Segundo o MME, é a primeira vez que os dois instrumentos são apresentados juntos ao público, com consultas abertas por 30 dias a partir da publicação.
Novo ciclo de planejamento
O lançamento simultâneo das consultas do PDE 2035 e do PNE 2055 foi destacado como reforço ao planejamento estratégico do setor energético. Elaborados pela EPE, os documentos são apontados como base técnica para decisões de curto, médio e longo prazo, além de apoiar políticas públicas associadas à transição energética e à previsibilidade regulatória.
Os planos estruturam decisões e organizam a expansão do setor com base técnica, destacando que o planejamento sustenta a Política Nacional de Transição Energética (PNTE).

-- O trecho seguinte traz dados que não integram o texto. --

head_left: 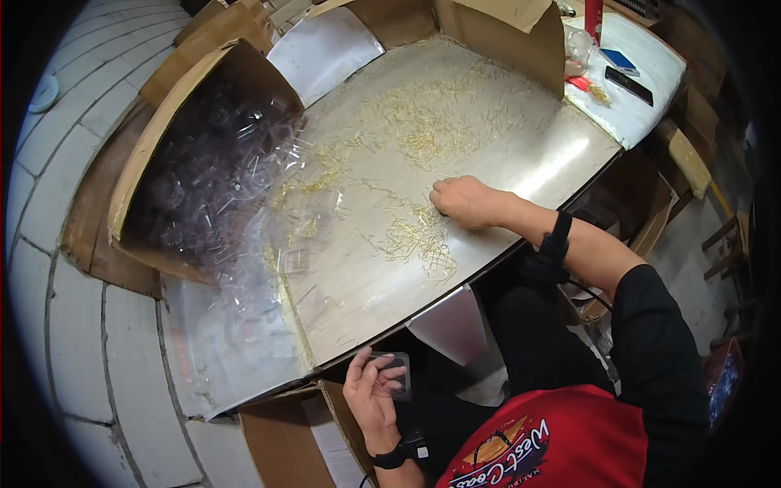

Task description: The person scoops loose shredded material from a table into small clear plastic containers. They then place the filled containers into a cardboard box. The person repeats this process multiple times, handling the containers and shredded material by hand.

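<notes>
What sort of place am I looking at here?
Probably a workshop where small parts are handled by hand, though I can't be certain. A smooth worktop is strewn with gold-coloured wires, a cardboard box holds many clear plastic pieces, and the left hand holds a clear piece.

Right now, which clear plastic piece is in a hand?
The clear plastic piece in the left hand, just off the table's near edge; the other pieces lie heaped in the cardboard box or spilled beside it.
</notes>
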`<state>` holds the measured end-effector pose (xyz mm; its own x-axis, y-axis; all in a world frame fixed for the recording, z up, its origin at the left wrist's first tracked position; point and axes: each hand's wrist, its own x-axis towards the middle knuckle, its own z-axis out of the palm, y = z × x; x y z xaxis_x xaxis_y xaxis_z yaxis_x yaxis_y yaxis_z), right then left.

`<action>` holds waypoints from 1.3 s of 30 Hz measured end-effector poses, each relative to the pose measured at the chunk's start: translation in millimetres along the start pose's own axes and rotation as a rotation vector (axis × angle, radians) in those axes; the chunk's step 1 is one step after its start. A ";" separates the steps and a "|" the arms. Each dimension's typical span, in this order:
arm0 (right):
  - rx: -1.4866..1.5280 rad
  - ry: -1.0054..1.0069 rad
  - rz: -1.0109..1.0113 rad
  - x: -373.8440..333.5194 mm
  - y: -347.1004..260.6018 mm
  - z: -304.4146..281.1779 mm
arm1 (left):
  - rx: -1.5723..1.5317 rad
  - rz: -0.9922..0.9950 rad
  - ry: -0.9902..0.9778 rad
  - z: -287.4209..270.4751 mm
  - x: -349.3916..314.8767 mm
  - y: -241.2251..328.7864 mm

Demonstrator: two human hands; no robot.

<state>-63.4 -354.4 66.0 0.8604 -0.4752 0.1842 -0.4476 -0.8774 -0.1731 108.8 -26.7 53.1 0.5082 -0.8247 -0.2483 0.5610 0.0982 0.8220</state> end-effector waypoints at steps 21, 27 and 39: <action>0.717 0.199 0.446 -24.0 0.8 -39.6 | -0.067 0.015 0.028 -20.1 -33.3 -19.8; 0.851 0.102 0.505 -28.5 13.7 -32.4 | -0.165 -0.054 0.062 -40.4 -39.7 -32.8; 0.735 0.109 0.388 -26.2 -17.2 -33.3 | -0.140 -0.108 0.175 -67.7 -42.7 -50.6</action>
<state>-86.4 -329.1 96.4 0.6330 -0.7712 0.0671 -0.4016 -0.4013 -0.8232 102.9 41.2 -12.6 0.5392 -0.7267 -0.4256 0.6969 0.1013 0.7100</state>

De acordo com o ministério, os dois planos também se alinham a instrumentos como o Plano Nacional de Transição Energética (Plante) e o Fórum Nacional de Transição Energética (Fonte).
Expansão aponta crescimento de até 100 GW
No caso do PDE 2035, a minuta reforça o protagonismo das renováveis e projeta um crescimento significativo da infraestrutura energética no decênio. A EPE estima que o Brasil pode ampliar em até 100 GW a capacidade instalada do setor elétrico até 2035, movimento sustentado sobretudo pela expansão de solar, eólica, geração distribuída e armazenamento.
A minuta também prevê expansão mais limitada da geração hídrica, com adição de 4 GW em usinas hidrelétricas (crescimento inferior a 5%), além de 6 GW em novas pequenas centrais hidrelétricas (PCHs).
Mesmo com a diversificação da matriz elétrica, o documento mantém a avaliação de que o Brasil seguirá com uma matriz energética altamente renovável: a estimativa é que a renovabilidade permaneça superior a 50%, patamar descrito como cerca de quatro vezes a média dos países da OCDE.
Outro ponto de destaque é a expectativa de aumento do consumo. Segundo o plano, o consumo final de energia pode crescer cerca de 20% na próxima década, refletindo a evolução da atividade econômica e a expansão da demanda energética.
Além das projeções de capacidade instalada, a minuta do PDE 2035 também aponta o volume de investimentos necessário para sustentar essa expansão. O plano estima que o setor energético pode demandar investimentos da ordem de R$ 3,5 trilhões no horizonte até 2035.
Diferenças entre PDE 2035 e PNE 2055
Apesar de complementares, os dois instrumentos têm escopos e finalidades distintas. O PDE 2035 tem horizonte de 10 anos, é atualizado anualmente e possui caráter indicativo, apresentando projeções e análises para avaliar a adequação do suprimento e as necessidades de expansão do setor. O plano reflete o cenário considerado mais provável, com base em políticas já vigentes e condições atuais.
Já o PNE 2055 tem horizonte de 30 anos, com publicação quinquenal, e caráter estratégico, voltado a subsidiar escolhas estruturais do setor energético no longo prazo.
Nesse caso, o estudo trabalha com múltiplos cenários e caminhos possíveis, incorporando incertezas e tendências tecnológicas, além de avaliar transformações como eletrificação crescente da economia e redução do peso dos derivados de petróleo.